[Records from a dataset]
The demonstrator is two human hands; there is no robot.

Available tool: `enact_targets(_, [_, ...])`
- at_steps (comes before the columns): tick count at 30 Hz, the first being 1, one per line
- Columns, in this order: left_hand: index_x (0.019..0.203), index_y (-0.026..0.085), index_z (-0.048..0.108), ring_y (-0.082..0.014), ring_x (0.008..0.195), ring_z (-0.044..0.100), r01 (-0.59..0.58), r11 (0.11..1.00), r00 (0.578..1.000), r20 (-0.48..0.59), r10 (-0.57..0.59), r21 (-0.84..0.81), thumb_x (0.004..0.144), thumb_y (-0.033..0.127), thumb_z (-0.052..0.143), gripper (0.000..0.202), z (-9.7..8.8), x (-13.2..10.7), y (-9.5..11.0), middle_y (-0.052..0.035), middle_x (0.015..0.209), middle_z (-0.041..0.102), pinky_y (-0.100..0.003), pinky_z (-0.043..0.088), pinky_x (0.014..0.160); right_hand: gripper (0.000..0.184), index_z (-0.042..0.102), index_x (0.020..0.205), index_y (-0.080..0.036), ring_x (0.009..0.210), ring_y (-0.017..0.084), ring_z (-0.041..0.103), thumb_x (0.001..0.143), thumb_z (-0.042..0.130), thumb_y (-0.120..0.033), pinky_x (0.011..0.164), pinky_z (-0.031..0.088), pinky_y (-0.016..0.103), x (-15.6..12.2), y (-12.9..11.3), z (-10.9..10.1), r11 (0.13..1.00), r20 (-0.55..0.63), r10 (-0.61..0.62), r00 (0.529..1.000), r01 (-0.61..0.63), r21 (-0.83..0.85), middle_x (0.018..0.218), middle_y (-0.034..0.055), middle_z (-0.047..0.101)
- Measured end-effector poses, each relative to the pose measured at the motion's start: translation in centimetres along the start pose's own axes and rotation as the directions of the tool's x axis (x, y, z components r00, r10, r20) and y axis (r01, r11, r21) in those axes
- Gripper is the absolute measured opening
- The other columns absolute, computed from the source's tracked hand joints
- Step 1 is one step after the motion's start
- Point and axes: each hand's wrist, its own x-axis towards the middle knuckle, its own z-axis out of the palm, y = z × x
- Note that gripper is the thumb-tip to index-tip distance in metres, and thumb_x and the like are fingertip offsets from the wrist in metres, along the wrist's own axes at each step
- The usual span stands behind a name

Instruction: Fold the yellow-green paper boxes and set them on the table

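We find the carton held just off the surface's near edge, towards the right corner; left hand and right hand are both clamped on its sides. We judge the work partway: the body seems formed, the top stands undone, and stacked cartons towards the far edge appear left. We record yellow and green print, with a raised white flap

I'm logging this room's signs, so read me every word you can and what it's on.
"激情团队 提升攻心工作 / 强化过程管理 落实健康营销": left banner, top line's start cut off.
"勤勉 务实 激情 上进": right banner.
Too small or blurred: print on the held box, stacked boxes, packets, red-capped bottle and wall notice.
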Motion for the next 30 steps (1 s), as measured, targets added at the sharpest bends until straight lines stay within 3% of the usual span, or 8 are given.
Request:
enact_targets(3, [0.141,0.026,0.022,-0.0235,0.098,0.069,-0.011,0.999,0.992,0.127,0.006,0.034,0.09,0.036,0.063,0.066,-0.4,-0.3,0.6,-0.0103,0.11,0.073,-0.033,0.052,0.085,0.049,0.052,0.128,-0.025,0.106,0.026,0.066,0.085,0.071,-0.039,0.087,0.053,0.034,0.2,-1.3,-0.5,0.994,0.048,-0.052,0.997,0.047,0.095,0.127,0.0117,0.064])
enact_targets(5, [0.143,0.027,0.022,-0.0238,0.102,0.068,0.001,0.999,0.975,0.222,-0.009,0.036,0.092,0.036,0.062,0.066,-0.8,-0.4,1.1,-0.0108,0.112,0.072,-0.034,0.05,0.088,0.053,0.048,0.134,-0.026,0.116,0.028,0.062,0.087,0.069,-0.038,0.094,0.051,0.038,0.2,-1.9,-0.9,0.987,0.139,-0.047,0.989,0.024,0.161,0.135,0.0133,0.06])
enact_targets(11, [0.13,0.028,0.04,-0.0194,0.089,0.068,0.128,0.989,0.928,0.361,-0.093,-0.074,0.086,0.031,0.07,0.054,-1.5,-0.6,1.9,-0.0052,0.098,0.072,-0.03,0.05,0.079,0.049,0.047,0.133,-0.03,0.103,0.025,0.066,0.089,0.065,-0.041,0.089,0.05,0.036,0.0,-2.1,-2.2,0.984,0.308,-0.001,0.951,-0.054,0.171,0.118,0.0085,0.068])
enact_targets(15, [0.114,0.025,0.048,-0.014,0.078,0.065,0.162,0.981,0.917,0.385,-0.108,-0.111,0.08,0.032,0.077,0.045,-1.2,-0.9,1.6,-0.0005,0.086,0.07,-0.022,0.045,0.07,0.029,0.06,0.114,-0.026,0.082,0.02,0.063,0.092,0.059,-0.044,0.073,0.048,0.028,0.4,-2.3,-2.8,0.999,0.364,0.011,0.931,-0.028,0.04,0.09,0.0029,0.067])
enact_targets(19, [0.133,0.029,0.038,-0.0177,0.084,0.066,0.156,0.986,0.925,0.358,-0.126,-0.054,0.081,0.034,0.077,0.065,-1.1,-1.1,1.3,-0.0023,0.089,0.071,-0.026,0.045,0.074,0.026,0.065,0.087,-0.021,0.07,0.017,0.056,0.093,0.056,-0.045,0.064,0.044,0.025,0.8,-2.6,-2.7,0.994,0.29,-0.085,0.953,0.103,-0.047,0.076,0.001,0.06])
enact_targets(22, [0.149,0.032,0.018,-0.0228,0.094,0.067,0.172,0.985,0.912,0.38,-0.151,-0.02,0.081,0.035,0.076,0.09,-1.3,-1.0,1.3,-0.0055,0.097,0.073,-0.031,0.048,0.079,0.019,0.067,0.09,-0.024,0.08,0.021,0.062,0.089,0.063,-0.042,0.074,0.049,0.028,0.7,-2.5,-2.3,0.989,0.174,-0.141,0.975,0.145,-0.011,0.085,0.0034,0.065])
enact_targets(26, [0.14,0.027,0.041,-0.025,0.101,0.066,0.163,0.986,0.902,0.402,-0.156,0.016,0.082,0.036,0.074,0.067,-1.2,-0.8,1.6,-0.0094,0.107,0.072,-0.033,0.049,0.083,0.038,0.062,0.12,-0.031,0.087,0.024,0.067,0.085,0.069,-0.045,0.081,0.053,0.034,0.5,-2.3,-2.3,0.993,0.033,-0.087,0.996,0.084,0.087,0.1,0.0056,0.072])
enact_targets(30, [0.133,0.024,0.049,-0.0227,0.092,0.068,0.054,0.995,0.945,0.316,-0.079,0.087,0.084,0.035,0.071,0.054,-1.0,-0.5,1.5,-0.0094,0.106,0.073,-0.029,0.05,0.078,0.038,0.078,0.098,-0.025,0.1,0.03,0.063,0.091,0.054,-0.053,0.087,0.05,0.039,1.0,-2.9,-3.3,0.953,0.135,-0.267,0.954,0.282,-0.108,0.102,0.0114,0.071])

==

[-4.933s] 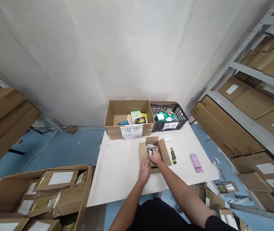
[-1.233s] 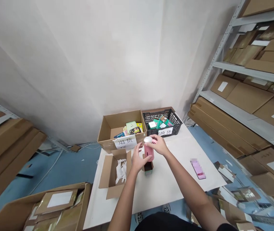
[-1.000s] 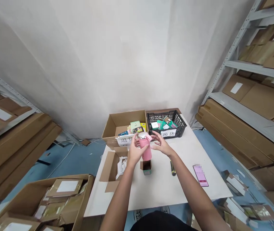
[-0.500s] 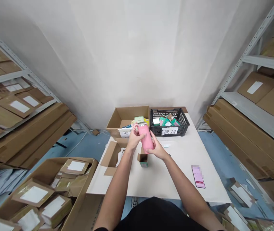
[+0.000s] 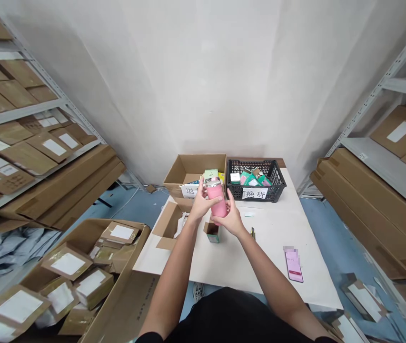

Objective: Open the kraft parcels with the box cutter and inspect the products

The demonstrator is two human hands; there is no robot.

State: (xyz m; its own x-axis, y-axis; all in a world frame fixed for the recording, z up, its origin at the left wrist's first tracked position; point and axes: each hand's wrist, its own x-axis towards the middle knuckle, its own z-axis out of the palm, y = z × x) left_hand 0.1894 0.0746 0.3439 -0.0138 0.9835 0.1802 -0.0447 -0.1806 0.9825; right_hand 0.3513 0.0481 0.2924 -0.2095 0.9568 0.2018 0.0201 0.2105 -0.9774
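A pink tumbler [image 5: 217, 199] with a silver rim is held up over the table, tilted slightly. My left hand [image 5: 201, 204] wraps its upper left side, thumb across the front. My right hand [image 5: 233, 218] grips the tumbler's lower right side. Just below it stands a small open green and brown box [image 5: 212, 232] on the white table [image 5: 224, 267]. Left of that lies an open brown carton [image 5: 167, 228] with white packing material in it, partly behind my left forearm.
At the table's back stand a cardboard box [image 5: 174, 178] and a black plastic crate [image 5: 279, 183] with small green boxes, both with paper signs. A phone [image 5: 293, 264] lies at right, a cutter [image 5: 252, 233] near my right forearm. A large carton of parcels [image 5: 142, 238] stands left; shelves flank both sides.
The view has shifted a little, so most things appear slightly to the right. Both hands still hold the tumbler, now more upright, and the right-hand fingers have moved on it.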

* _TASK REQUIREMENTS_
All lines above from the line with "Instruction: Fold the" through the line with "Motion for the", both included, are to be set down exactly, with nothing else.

* _SOLVED PROBLEM_
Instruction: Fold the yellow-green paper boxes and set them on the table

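We find the carton held just off the surface's near edge, towards the right corner; left hand and right hand are both clamped on its sides. We judge the work partway: the body seems formed, the top stands undone, and stacked cartons towards the far edge appear left. We record yellow and green print, with a raised white flap

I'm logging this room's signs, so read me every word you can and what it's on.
"激情团队 提升攻心工作 / 强化过程管理 落实健康营销": left banner, top line's start cut off.
"勤勉 务实 激情 上进": right banner.
Too small or blurred: print on the held box, stacked boxes, packets, red-capped bottle and wall notice.
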Motion for the next 30 steps (1 s), as measured, targets added at the sharpest bends until straight lines stay within 3% of the usual span, or 8 are given.

The exercise has been completed.